Problem details:
What do the lines from the top of the data through the line with "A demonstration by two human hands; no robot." say? Quote them exactly and include both ends.

Data:

-=-=-

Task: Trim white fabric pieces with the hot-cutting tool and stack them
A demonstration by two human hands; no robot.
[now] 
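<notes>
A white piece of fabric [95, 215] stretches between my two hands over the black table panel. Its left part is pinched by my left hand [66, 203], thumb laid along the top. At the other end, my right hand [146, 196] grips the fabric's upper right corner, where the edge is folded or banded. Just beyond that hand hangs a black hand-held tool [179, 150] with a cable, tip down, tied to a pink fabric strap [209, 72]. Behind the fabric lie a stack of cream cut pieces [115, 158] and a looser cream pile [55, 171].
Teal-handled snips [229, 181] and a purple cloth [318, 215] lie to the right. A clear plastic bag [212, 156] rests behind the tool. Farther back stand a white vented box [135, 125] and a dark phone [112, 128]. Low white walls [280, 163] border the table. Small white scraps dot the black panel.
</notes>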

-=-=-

Your response:
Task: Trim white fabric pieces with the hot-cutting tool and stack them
A demonstration by two human hands; no robot.

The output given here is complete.